TASK GOAL: Transcribe exactly the first line of the listing below and each line that follows it, ending with the line that contains "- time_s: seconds", and omit the remainder.

PROVIDED DATA:
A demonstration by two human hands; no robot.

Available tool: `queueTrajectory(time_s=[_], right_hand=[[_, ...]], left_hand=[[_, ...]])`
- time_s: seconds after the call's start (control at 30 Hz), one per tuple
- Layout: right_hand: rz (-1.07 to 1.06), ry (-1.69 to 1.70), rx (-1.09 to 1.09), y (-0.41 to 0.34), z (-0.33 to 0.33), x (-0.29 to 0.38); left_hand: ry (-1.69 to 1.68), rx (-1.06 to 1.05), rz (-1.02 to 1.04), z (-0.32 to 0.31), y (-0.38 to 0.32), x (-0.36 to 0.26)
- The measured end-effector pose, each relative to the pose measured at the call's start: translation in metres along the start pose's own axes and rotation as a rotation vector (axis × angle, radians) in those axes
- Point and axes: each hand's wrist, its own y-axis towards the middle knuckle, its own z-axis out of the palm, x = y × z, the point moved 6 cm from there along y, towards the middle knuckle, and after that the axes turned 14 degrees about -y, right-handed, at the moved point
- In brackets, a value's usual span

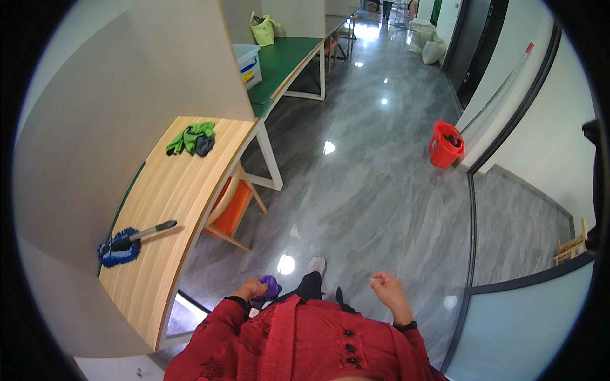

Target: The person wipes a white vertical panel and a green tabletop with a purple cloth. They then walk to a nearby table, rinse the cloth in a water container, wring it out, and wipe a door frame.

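Down at my left side, my left hand (253,288) is closed around a purple cloth (271,287). My right hand (387,287) hangs over the floor at my other side, its fingers curled; whether something small is between them I cannot tell. On the wooden desk (167,200) to my left lies a blue duster head (120,247) with its grey handle (159,228) towards the desk's front edge. Farther back on the same desk are crumpled green and dark grey cloths (193,138).
An orange-seated chair (232,213) is tucked beside the desk. A red bucket (445,145) with a long-handled tool stands by the right wall. A frosted glass panel (514,328) is close on my right. White sacks (431,50) and a person (387,9) are far ahead.
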Motion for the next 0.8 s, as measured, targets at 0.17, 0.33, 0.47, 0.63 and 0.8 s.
queueTrajectory(time_s=[0.17, 0.33, 0.47, 0.63, 0.8], right_hand=[[0.046, 0.051, -0.011, 0.069, -0.017, -0.001], [0.137, 0.174, -0.094, 0.148, -0.049, -0.016], [0.212, 0.191, -0.054, 0.195, -0.063, -0.021], [0.142, 0.092, -0.022, 0.292, -0.083, -0.010], [0.060, -0.080, 0.034, 0.415, -0.137, 0.010]], left_hand=[[-0.001, -0.005, 0.004, -0.035, 0.082, -0.070], [0.067, -0.040, 0.254, -0.104, 0.170, -0.206], [-0.042, -0.112, 0.395, -0.155, 0.216, -0.318], [-0.328, -0.128, 0.565, -0.203, 0.253, -0.433], [-0.460, -0.179, 0.634, -0.244, 0.286, -0.487]])
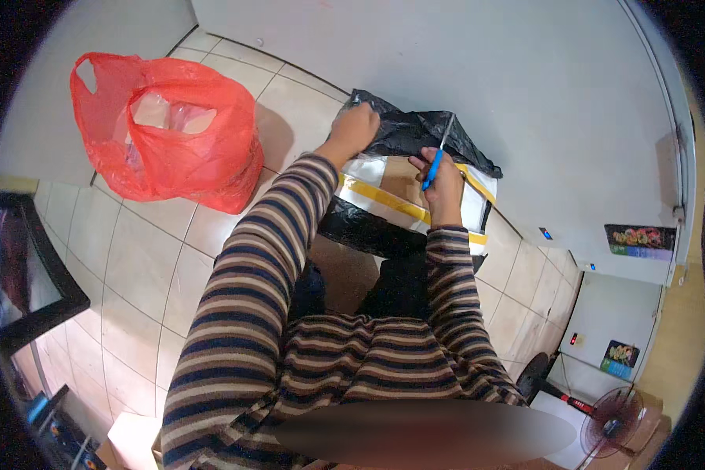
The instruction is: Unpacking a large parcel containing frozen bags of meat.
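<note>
Before me lies a cardboard box (402, 177) with white wrapping, yellow strips and glossy clear tape on it. Black plastic wrap (408, 134) covers its far side, and more black plastic hangs along its near side. My left hand (355, 128) is closed on the far left part of the black plastic. In my right hand (445, 191) is a blue-handled cutting tool (434, 170), its thin metal blade pointing away from me over the plastic. Whether it is a knife or scissors I cannot tell. The right hand is above the right part of the box.
A red plastic bag (194, 158) with packets inside stands on the tiled floor (147, 258) to the left. White cabinet-like panels (505, 70) rise beyond the box. At lower right is a fan (612, 422); a black-framed screen (35, 270) stands at far left.
</note>
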The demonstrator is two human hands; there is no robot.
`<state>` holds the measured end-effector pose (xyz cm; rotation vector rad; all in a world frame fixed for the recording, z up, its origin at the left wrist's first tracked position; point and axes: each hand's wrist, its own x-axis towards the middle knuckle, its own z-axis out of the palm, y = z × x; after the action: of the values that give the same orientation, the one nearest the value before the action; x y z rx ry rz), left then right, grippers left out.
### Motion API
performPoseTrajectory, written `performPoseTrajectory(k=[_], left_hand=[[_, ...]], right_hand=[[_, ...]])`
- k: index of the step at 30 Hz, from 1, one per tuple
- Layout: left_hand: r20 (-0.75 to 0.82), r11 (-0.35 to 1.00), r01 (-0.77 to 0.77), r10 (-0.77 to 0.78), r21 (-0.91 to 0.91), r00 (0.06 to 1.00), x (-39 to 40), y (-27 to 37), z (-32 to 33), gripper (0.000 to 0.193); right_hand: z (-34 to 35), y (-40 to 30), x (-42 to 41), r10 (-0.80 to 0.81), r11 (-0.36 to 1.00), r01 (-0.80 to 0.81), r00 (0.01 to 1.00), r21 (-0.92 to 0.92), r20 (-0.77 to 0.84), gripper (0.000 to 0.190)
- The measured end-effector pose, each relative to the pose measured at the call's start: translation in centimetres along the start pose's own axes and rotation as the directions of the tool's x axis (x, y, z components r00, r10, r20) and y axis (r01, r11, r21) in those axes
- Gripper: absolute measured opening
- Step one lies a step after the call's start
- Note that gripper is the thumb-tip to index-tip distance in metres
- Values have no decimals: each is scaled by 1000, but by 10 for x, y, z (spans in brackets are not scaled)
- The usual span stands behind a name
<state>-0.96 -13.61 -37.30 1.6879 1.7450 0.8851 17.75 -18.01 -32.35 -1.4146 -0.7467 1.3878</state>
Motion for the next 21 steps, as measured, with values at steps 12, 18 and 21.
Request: performPoseTrajectory(k=[12,18,21], left_hand=[[423,944,-193,65,267,904,-6,-6,-20,52],[199,983,-184,177,14,964,-21,-13,7,37],[175,968,49,-5,-247,985,-5,-12,8,30]], right_hand=[[-12,18,14,-58,996,58,998,61,-10,24],[-6,10,18,-142,987,136,988,85,63,33],[-10,9,22,-179,982,171,978,77,106,37]])
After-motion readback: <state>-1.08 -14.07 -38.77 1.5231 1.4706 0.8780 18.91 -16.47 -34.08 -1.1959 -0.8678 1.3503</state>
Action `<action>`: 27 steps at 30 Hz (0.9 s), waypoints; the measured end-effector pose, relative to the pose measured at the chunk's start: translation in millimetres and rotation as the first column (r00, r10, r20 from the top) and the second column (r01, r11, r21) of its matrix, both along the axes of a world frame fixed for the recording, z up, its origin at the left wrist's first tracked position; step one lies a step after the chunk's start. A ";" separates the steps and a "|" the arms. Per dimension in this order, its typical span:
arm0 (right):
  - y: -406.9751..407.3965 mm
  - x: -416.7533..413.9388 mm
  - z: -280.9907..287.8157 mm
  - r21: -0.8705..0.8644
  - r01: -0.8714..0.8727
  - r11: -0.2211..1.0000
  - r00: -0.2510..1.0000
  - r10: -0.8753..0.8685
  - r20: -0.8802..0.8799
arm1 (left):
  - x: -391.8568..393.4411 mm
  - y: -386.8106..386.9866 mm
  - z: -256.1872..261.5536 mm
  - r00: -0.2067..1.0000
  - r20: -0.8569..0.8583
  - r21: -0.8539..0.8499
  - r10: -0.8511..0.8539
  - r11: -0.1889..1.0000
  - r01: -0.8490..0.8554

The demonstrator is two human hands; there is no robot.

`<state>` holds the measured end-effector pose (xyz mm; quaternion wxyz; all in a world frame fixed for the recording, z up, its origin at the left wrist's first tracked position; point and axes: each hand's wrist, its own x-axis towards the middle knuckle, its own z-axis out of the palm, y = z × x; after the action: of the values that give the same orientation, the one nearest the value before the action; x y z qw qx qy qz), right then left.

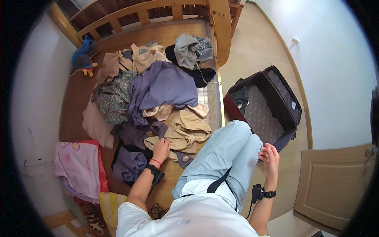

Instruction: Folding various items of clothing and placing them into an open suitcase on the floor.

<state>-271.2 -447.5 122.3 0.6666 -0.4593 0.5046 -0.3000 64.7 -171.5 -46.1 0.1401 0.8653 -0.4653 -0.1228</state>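
On a wooden bed lies a heap of clothes, with a purple garment (168, 86) on top and a floral garment (115, 94) to its left. My left hand (161, 149) touches the near part of the heap, its fingers bent at a dark purple cloth (159, 129) beside a beige garment (185, 130); whether it grips the cloth I cannot tell. A folded purple garment (130, 166) lies left of that wrist. My right hand (269, 154) is raised beside my knee, fingers loosely curled and apart, holding nothing. An open suitcase (263, 109) with dark cloth (240, 97) inside stands beyond it.
The wooden bed rail (145, 16) runs along the far end, with a post (220, 32) at its right. A blue plush toy (84, 57) sits by the left wall. Folded blankets (78, 169) lie at the left, a cable (157, 211) near my waist. A wooden door (334, 183) is at the right.
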 end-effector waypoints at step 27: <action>7.6 0.0 -10.3 0.056 0.019 0.998 0.999 -0.017 -0.031 | 133.3 71.4 103.5 0.348 -0.755 -0.472 0.556 -0.093 -0.877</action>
<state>-271.2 -440.0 112.0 0.6687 -0.4404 0.5271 -0.2848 198.0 -100.0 57.4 0.6634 0.7313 0.1316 0.0878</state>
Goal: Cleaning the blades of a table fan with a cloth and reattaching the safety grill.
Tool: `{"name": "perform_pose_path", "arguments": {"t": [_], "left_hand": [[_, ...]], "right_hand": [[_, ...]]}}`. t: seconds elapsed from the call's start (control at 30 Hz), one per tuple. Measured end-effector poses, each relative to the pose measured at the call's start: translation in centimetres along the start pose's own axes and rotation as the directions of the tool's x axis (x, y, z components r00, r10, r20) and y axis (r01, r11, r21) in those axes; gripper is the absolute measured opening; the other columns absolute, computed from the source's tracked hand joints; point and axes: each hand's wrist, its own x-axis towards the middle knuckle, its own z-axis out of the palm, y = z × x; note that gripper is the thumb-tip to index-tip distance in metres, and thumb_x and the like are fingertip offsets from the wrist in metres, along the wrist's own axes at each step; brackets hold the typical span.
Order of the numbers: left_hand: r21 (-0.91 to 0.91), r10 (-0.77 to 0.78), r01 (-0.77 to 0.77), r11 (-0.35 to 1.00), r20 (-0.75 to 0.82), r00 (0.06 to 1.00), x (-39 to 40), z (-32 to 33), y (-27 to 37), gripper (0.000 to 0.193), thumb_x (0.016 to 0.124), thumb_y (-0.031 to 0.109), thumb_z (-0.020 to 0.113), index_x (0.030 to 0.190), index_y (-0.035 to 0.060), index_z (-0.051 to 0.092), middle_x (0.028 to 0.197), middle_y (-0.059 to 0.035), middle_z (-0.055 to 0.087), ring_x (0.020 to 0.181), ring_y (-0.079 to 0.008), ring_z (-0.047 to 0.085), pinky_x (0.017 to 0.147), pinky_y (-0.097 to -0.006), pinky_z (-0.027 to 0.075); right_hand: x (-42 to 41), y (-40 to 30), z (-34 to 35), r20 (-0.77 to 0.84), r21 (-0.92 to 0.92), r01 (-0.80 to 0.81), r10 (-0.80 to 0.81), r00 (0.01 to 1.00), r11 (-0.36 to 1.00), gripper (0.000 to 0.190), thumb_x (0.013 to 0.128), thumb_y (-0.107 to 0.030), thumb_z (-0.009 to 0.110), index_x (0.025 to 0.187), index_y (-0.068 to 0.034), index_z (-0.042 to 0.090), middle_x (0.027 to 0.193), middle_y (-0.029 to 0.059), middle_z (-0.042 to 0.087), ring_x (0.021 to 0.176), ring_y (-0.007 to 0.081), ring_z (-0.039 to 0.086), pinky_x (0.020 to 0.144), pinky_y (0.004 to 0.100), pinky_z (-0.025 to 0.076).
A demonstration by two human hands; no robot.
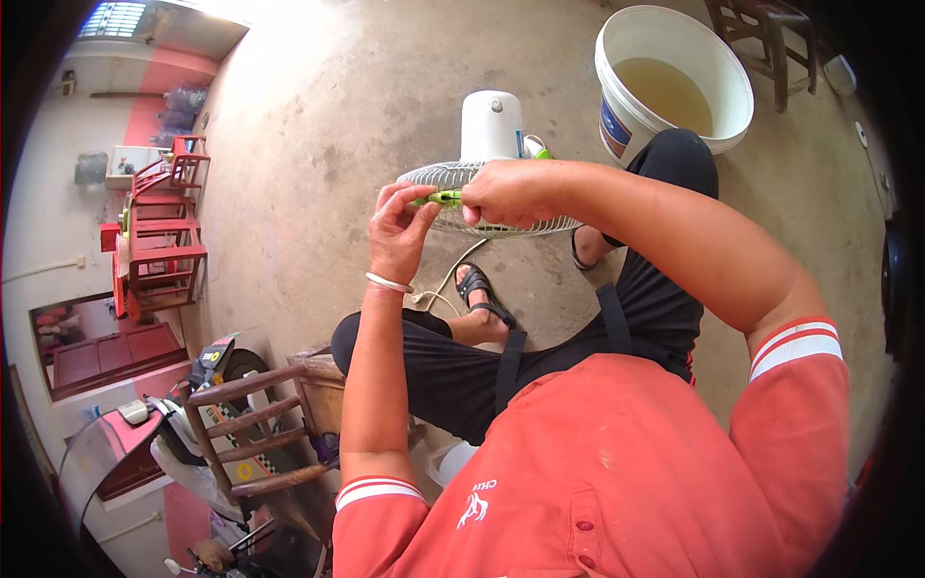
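An electric fan stands on the floor before me, its white motor housing (491,128) pointing away and its round wire grille (531,230) towards me. At the grille's rim is a small green plastic clip (446,196). My left hand (399,227), with a pale bangle at its wrist, pinches the clip's left end between thumb and fingers. The clip's right end meets my right hand (509,193), whose fingers are curled tightly against it. Whatever else lies inside that fist is hidden. A bit of green and white fan part (536,148) shows beyond my right hand.
A white bucket (607,94) of cloudy brownish water stands at the upper right, near a wooden stool (777,50). The power cord (457,261) runs beside my sandalled foot. At left are a wooden chair (249,394), a motor scooter (235,433) and red wooden furniture (170,227).
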Motion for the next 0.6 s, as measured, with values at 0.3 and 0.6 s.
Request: {"name": "perform_pose_path", "arguments": {"t": [0.3,0.6], "left_hand": [[-0.047,0.017,-0.019,0.999,-0.029,0.999,0.8,0.0,0.0,0.019,0.078,-0.001,0.067,0.097,0.0009,0.065,0.101,-0.0013,0.049,0.068,-0.0033,0.049,0.066,-0.0176,0.042],[-0.030,0.052,-0.053,0.998,-0.034,0.998,0.6,0.5,0.0,0.019,0.078,0.000,0.068,0.097,0.0019,0.065,0.100,-0.0003,0.049,0.066,-0.0026,0.047,0.063,-0.0169,0.042]], "right_hand": [[-1.6,-1.9,1.8,-0.237,-0.699,0.057,-0.306,0.922,0.713,0.032,0.088,-0.021,0.045,0.079,0.002,0.064,0.076,0.0212,0.064,0.073,0.0331,0.064,0.070,0.0424,0.050],[-0.4,-0.9,-0.2,-0.052,-0.375,0.084,-0.112,0.992,0.923,0.028,0.087,-0.023,0.044,0.076,-0.005,0.062,0.065,0.0081,0.058,0.051,0.0194,0.052,0.051,0.0336,0.043]]}}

RESULT:
A demonstration by two human hands; no robot.

Available tool: `queueTrajectory(time_s=[_], right_hand=[[_, ...]], left_hand=[[_, ...]])`
- time_s: seconds after the call's start (control at 30 Hz), one per tuple

Here the work on this exercise is complete.